Pandas DataFrame syntax includes “loc” and “iloc” functions, eg.,  data_frame.loc[ ] and data_frame.iloc[ ]. Both functions are used to access rows and/or columns, where “loc” is for access by labels and “iloc” is for access by position, i.e. numerical indices. 

Slicing a DataFrame in Pandas includes the following steps:

    1. Ensure Python is installed (or install ActivePython)
    2. Import a dataset
    3. Create a DataFrame
    4. Slice the DataFrame

#1 Checking the Version of Pandas

To see if Python and Pandas are installed correctly, open a Python interpreter and type the following:

>> import pandas as pd

>> pd.__version__

You should see something similar to:

>> 0.22.0

#2 Importing a Data Set in to Python

One of the most common operations that people use with Pandas is to read some kind of data, like a CSV file, Excel file, SQL Table or a JSON file.
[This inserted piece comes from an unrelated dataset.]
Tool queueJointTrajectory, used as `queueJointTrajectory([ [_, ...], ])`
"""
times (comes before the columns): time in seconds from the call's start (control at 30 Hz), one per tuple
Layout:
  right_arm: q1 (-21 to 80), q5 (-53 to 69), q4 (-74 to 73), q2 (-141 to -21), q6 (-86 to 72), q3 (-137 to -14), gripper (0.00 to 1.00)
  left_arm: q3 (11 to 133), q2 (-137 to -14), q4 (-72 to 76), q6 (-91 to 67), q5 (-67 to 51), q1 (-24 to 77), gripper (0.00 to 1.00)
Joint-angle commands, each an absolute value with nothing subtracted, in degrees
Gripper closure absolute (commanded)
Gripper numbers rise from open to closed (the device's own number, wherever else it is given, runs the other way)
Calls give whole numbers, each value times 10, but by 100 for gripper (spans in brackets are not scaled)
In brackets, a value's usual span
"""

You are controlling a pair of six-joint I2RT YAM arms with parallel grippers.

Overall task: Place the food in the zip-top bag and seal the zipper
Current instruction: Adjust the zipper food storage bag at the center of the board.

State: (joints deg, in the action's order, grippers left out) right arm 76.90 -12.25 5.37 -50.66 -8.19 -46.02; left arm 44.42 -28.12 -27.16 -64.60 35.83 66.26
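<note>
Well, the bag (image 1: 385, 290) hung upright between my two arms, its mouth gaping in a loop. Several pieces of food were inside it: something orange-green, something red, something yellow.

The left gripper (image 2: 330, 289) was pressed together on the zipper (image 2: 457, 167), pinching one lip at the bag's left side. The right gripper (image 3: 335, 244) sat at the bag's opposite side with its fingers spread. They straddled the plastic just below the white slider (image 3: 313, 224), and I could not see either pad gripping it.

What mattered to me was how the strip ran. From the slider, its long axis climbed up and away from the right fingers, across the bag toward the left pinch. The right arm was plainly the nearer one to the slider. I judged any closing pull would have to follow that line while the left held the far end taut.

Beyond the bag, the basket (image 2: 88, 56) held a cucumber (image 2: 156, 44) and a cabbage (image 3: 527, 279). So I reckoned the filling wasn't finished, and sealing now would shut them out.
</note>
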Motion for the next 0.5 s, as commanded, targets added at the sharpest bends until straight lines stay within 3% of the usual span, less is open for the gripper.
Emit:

For example, to read a CSV file you would enter the following:

data_frame = pd.read_csv("name_of_the_file.csv")

For our example, we’ll read in a CSV file (grade.csv) that contains school grade information in order to create a report_card DataFrame:

Importing a Data Set in to Python

Here we use the “read_csv” parameter. Other types of data would use their respective read function parameters

#3 Creating a DataFrame

Besides creating a DataFrame by reading a file, you can also create one via a Pandas Series. Series are one dimensional labeled Pandas arrays that can contain any kind of data, even NaNs (Not A Number), which are used to specify missing data. Let’s create a small DataFrame, consisting of the grades of a high schooler:

classes = pd.Series(["Mathematics","Chemistry","Physics","History","Geography","German"])

grades  = pd.Series([90,54,77,22,25])


pd.DataFrame({"Classes": classes, "Grades": grades})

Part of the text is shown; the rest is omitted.